PROBLEM TO WORK ON ->
The data below is to be retyped exactly, line by line.

DATASET SECTION ->
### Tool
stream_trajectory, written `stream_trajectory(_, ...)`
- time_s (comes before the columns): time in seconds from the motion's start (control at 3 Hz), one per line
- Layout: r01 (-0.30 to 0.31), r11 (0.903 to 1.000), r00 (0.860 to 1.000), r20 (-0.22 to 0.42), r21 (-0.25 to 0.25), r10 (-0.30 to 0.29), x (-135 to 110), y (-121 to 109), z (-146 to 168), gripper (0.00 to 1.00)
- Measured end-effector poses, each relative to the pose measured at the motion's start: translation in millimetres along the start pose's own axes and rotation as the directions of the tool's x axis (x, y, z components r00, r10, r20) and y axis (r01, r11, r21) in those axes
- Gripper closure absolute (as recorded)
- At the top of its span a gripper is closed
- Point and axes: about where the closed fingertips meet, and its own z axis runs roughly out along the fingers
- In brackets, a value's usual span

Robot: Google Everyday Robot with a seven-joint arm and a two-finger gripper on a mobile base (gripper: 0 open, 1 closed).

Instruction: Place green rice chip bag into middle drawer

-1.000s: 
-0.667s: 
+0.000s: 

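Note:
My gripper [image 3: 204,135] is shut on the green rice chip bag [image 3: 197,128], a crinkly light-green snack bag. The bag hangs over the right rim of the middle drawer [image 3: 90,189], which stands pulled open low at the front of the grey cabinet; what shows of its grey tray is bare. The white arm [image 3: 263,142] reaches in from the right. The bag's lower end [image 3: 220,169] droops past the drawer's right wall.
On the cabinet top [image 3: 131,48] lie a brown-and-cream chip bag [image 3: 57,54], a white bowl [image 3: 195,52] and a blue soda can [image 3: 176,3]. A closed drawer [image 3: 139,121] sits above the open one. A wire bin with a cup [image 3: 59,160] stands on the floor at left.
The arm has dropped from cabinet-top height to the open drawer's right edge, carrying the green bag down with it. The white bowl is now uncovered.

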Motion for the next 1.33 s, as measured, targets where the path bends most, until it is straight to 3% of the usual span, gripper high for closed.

EXERCISE RESULT ->
### Tool
stream_trajectory, written `stream_trajectory(_, ...)`
- time_s (comes before the columns): time in seconds from the motion's start (control at 3 Hz), one per line
- Layout: r01 (-0.30 to 0.31), r11 (0.903 to 1.000), r00 (0.860 to 1.000), r20 (-0.22 to 0.42), r21 (-0.25 to 0.25), r10 (-0.30 to 0.29), x (-135 to 110), y (-121 to 109), z (-146 to 168), gripper (0.00 to 1.00)
- Measured end-effector poses, each relative to the pose measured at the motion's start: translation in millimetres along the start pose's own axes and rotation as the directions of the tool's x axis (x, y, z components r00, r10, r20) and y axis (r01, r11, r21) in those axes
- Gripper closure absolute (as recorded)
- At the top of its span a gripper is closed
- Point and axes: about where the closed fingertips meet, and its own z axis runs roughly out along the fingers
- In brackets, a value's usual span

Robot: Google Everyday Robot with a seven-joint arm and a two-finger gripper on a mobile base (gripper: 0 open, 1 closed).

Instruction: Place green rice chip bag into middle drawer

-1.000s: 
-0.667s: 
+0.000s: 

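Note:
My gripper [image 3: 204,135] is shut on the green rice chip bag [image 3: 197,128], a crinkly light-green snack bag. The bag hangs over the right rim of the middle drawer [image 3: 90,189], which stands pulled open low at the front of the grey cabinet; what shows of its grey tray is bare. The white arm [image 3: 263,142] reaches in from the right. The bag's lower end [image 3: 220,169] droops past the drawer's right wall.
On the cabinet top [image 3: 131,48] lie a brown-and-cream chip bag [image 3: 57,54], a white bowl [image 3: 195,52] and a blue soda can [image 3: 176,3]. A closed drawer [image 3: 139,121] sits above the open one. A wire bin with a cup [image 3: 59,160] stands on the floor at left.
The arm has dropped from cabinet-top height to the open drawer's right edge, carrying the green bag down with it. The white bowl is now uncovered.
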
Motion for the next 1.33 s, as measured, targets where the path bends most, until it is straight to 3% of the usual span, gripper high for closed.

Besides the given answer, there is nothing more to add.